Augmenter le pouvoir d’achat. Dans ce contexte, je veux aussi, dès cette semaine, démarrer les discussions pour réaliser l’autre grand objectif de ce gouvernement intérimaire : soutenir le pouvoir d’achat. Il est encore trop tôt pour faire des propositions chiffrées. Mais j’ai toujours pour objectif de pouvoir augmenter les allocations et pensions les plus basses, au sein des marges budgétaires étroites qui sont les nôtres. Je veux mettre en œuvre cette mesure, en équilibre avec la perspective d’une réduction d’impôts sur les revenus bas et moyens.
Une solution pour le dossier des nuisances sonores. Comme ministre de la Mobilité, je voudrais créer, à bref délai, un climat de confiance et de dialogue qui permette de définir une solution durable dans le dossier des nuisances sonores autour de Zaventem.
Préparer la réforme de l’Etat. Comme annoncé dans la déclaration gouvernementale, je consacrerai également beaucoup de temps, comme ministre en charge des Réformes institutionnelles, à la préparation d’une réforme équilibrée d’un Etat fédéral renouvelé.
Notre avis
De tous les ministres provisoires, c’est lui qui a l’ordre de mission le plus ardu. Non, on ne pense pas au budget ni même aux nuisances sonores, même s’il s’agira là de deux tests pour ses talents (?) de négociateur… Mais que dire, alors, de la réforme de l’Etat, qu’il faudra aborder bien avant le 23 mars…
Inge Vervotte
Ministre de la Fonction publique et des Entreprises publiques CD&V
Ses priorités
Un nouveau contrat de gestion pour la SNCB. Je me suis immédiatement plongée dans la préparation des nouveaux contrats de gestion qui doivent être conclus avec les trois entités du groupe SNCB (le holding de tête, Infrabel, chargée des infrastructures, et la SNCB, responsable des opérations). Ils sont venus à échéance fin 2007 mais ont été prolongés, dans l’attente du nouveau gouvernement. Mes préoccupations principales, pour ces nouveaux contrats, sont la qualité du service offert aux voyageurs en général, la ponctualité des trains en particulier. Et je veillerai aussi à l’efficacité du fonctionnement au sein du groupe SNCB.
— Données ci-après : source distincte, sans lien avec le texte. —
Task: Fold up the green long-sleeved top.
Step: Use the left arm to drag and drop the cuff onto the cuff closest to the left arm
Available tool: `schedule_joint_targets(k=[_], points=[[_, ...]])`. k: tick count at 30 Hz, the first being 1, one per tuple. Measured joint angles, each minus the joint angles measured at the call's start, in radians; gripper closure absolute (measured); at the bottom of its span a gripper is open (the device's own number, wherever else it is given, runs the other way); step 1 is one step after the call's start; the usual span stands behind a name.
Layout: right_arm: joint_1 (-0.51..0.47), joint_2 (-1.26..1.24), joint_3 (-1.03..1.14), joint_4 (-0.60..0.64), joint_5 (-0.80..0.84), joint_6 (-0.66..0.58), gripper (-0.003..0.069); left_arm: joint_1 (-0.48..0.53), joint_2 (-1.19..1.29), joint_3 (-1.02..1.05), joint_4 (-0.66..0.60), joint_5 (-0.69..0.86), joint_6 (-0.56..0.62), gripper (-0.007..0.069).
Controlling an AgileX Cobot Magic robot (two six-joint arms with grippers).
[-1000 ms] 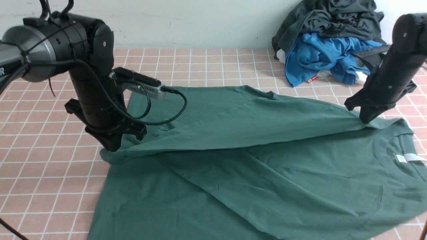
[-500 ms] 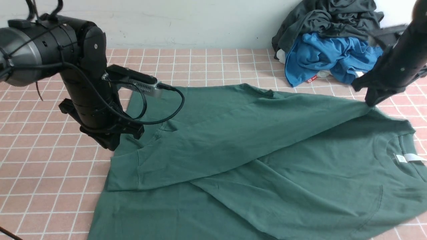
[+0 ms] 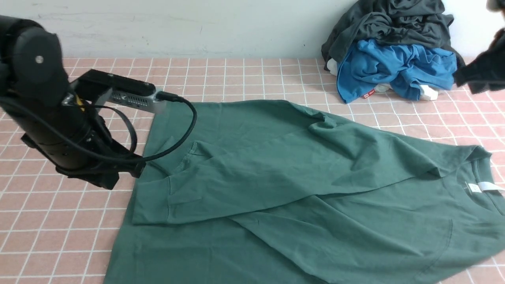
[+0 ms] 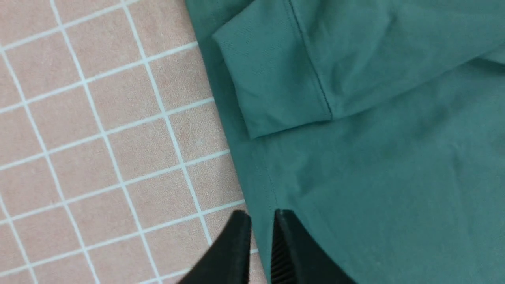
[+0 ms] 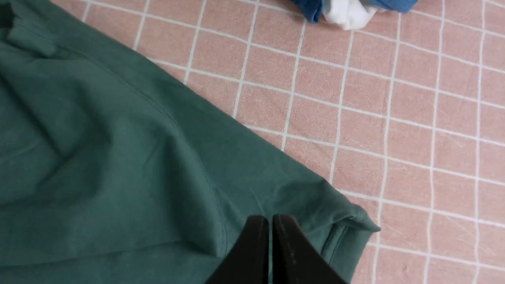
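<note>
- Jaws of the left gripper [image 4: 261,215] stand a thin slit apart with nothing between them, above the hem edge. Those of the right gripper [image 5: 270,219] are pressed together and empty, over the shoulder corner.
- The green long-sleeved top [image 3: 276,165] lies spread on the tabletop [image 3: 59,221], neck label [image 3: 483,186] toward the robot's right and hem toward its left.
- One sleeve [image 3: 252,177] lies slantwise across the body, and its cuff [image 4: 272,79] rests just inside the hem edge.
- This sleeve fold looks laid. The next grip is probably the near side, so pinch only the top layer at seam corners and lift both ends evenly.
- The far shoulder shows a ridge of creases. Smoothing it first would keep the next fold flat.
- The near edge runs out of the front view, so room there cannot be judged.
- Bare tabletop lies open to the left and beyond the far edge.
- The blue garment [image 3: 394,67] and the charcoal garment [image 3: 390,23] are heaped at the far right, near the shoulder. Keep the right arm's swing clear of them.
</note>
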Motion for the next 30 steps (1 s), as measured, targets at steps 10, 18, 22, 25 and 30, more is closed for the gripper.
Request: schedule_joint_targets(k=[10,18,22,25,30], points=[[0.034,0.09,0.062,0.058,-0.068,-0.038,0.0596,0.0,-0.175,0.142,-0.039,-0.031,0.003,0.0551],[0.035,0.254,0.062,0.071,-0.15,-0.04,0.0364,0.0,-0.257,0.235,-0.063,-0.141,0.024,0.0551],[0.035,0.325,0.062,0.108,-0.204,-0.04,0.0355,0.0,-0.257,0.236,-0.068,-0.154,0.025,0.0551],[0.035,0.348,0.062,0.123,-0.228,-0.056,0.0425,0.0,-0.257,0.236,-0.068,-0.161,0.026,0.0551],[0.035,0.362,0.023,0.08,-0.298,-0.137,0.0637,0.0,-0.257,0.236,-0.067,-0.17,0.026,0.0551]])
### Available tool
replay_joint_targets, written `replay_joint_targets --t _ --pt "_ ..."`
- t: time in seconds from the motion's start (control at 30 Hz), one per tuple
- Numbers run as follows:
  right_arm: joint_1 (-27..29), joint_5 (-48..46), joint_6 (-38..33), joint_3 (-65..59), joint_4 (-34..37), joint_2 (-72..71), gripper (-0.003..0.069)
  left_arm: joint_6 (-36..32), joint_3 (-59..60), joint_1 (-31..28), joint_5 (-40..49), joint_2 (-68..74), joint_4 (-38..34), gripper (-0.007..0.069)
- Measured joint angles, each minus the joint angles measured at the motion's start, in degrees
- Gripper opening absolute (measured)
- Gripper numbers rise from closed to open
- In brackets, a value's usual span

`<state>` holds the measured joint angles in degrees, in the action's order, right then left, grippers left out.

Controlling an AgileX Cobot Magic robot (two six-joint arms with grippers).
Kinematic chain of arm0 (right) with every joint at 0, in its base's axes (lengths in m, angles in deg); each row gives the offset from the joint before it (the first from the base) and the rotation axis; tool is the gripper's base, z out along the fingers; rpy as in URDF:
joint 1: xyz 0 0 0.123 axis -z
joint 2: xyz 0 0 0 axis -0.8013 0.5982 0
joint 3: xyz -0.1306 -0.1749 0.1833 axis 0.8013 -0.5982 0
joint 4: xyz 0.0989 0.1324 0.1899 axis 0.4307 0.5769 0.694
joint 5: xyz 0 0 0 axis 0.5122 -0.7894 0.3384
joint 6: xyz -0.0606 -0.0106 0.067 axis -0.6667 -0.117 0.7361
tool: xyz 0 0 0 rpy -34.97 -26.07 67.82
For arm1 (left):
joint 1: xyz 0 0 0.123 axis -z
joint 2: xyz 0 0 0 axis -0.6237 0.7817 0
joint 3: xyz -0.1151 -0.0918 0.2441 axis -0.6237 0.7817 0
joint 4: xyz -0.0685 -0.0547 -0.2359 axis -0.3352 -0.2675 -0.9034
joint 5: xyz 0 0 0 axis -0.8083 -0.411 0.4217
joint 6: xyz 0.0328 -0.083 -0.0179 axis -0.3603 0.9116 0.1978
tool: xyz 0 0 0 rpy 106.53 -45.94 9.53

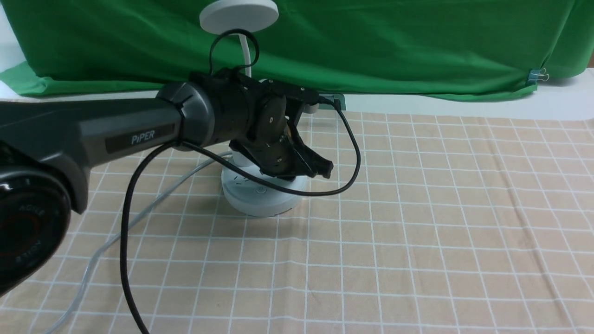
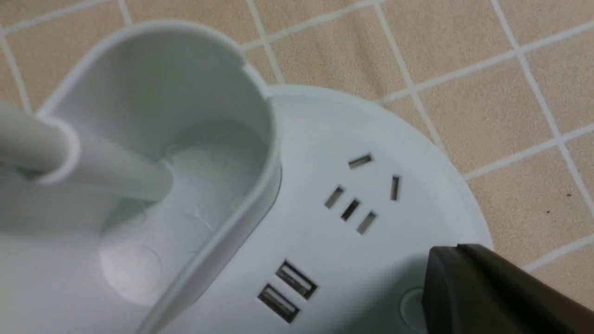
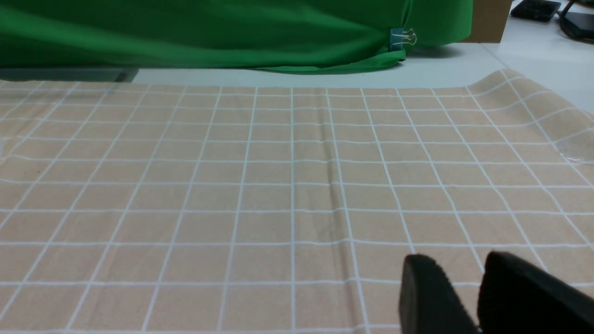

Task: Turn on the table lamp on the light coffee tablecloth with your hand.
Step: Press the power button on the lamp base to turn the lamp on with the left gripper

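Note:
The white table lamp stands on the light coffee tablecloth (image 1: 441, 208), its round base (image 1: 260, 199) below a thin neck and a flat disc head (image 1: 239, 15). My left hand, the left gripper (image 1: 326, 168), reaches over the base from the left with its pointed fingers together, shut on nothing. In the left wrist view the left gripper (image 2: 436, 278) covers part of a round button (image 2: 410, 304) near the base's rim; whether it touches is unclear. The oval cup (image 2: 162, 139), socket slots (image 2: 362, 195) and USB ports (image 2: 287, 290) lie beside it. The right gripper (image 3: 459, 260) hovers low over bare cloth, open and holding nothing.
A green cloth (image 1: 371, 46) hangs along the back, held by a binder clip (image 1: 538, 75). The lamp's grey cord (image 1: 116, 232) and my arm's black cable (image 1: 125, 241) trail over the cloth at front left. A crease (image 3: 332, 185) runs down the tablecloth.

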<state>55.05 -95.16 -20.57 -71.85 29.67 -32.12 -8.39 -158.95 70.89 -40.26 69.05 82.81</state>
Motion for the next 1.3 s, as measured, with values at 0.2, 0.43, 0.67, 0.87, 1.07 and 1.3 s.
replay_joint_targets --t 0.2,0.43,0.67,0.87,1.07,1.3 --pt "0.00 -0.08 0.00 0.00 0.00 0.00 0.0238 0.05 0.00 0.00 1.35 -0.20 1.39 0.0000" --pt "0.00 -0.08 0.00 0.00 0.00 0.00 0.0238 0.05 0.00 0.00 1.72 0.00 1.47 0.0000" --pt "0.00 -0.08 0.00 0.00 0.00 0.00 0.0238 0.05 -0.58 0.00 2.06 1.33 1.73 0.0000" --pt "0.00 -0.08 0.00 0.00 0.00 0.00 0.0238 0.05 -1.26 0.00 3.27 2.27 1.54 0.0000" --pt "0.00 -0.03 0.00 0.00 0.00 0.00 0.0238 0.05 -0.53 0.00 5.40 -0.44 -0.44 0.0000" --pt "0.00 -0.03 0.00 0.00 0.00 0.00 0.0238 -7.95 6.80 0.92 10.54 -11.75 -10.50 0.0000"
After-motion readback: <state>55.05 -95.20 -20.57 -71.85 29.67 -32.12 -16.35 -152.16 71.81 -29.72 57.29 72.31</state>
Préparer la libéralisation du marché des services postaux. Le 1er janvier 2011, le marché des services postaux sera libéralisé. Ce sera donc la fin du monopole de la Poste. Les Etats membres, dont la Belgique, doivent donc veiller à organiser le service universel, pour garantir à tous les citoyens la livraison de leur courrier. Notre pays doit, pour cela, prendre des mesures complémentaires. Pour permettre à la Poste ainsi qu’à d’éventuels concurrents de se préparer à ce nouvel environnement, je souhaite au plus vite prendre les mesures qui s’imposent. Je ferai donc, dans les prochains mois, des propositions, en concertation avec le gouvernement et les entreprises concernées.
A l’écoute des usagers. Je veux aussi poursuivre la professionnalisation et la convivialité des services publics. C’est pourquoi je veux mettre l’accent sur la gestion des plaintes dans tous les services publics.
Notre avis
Beaucoup d’ambition sur des dossiers sensibles que l’ex-syndicaliste devrait toutefois rapidement maîtriser.